+++ Information provided +++

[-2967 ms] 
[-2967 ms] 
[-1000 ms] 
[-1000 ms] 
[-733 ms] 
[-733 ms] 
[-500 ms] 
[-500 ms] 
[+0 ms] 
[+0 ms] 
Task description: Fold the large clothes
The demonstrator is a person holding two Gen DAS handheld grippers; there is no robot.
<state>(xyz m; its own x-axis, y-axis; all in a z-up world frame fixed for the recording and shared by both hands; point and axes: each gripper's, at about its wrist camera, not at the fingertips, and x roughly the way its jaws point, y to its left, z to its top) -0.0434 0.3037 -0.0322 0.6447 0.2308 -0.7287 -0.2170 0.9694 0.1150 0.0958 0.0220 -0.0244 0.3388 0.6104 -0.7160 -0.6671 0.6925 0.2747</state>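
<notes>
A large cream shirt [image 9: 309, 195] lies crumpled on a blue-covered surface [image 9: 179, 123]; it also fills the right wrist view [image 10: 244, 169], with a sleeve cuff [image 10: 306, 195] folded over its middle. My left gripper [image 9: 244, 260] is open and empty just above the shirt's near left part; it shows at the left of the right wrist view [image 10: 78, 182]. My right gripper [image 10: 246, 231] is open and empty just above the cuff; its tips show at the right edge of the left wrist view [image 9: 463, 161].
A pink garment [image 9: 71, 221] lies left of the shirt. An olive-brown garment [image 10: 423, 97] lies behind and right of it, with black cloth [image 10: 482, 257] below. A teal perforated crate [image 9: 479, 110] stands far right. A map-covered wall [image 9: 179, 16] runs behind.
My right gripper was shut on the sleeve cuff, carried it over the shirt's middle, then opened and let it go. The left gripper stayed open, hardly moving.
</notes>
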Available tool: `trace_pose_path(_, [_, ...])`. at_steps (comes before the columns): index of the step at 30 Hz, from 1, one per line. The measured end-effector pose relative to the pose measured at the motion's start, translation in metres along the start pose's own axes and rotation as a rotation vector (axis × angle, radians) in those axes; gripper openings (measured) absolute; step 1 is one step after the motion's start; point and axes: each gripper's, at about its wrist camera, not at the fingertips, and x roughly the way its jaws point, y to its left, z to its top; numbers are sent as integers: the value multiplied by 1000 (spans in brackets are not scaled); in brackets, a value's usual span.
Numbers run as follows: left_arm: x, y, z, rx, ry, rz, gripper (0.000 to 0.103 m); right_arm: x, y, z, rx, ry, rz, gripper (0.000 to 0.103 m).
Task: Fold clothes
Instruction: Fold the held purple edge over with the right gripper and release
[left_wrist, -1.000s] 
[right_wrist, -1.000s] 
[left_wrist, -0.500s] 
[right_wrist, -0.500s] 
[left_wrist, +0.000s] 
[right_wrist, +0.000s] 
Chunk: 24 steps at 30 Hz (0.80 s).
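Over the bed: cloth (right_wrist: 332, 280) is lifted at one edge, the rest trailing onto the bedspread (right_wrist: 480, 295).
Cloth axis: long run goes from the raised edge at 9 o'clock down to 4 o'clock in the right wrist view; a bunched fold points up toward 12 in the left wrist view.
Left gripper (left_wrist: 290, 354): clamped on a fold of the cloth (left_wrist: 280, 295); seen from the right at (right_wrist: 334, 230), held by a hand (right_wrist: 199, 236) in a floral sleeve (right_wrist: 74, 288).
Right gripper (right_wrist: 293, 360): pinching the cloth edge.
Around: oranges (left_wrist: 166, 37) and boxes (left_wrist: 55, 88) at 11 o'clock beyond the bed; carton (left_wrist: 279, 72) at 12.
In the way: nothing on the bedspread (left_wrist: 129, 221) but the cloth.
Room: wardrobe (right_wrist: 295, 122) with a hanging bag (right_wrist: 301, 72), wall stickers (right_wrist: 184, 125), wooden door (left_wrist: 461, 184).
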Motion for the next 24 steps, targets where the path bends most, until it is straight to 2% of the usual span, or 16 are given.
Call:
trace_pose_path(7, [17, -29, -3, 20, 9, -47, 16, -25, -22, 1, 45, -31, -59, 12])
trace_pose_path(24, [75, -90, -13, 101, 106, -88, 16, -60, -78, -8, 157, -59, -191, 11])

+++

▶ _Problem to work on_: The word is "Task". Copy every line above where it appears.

▶ _Result_:
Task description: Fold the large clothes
Task: Fold clothes

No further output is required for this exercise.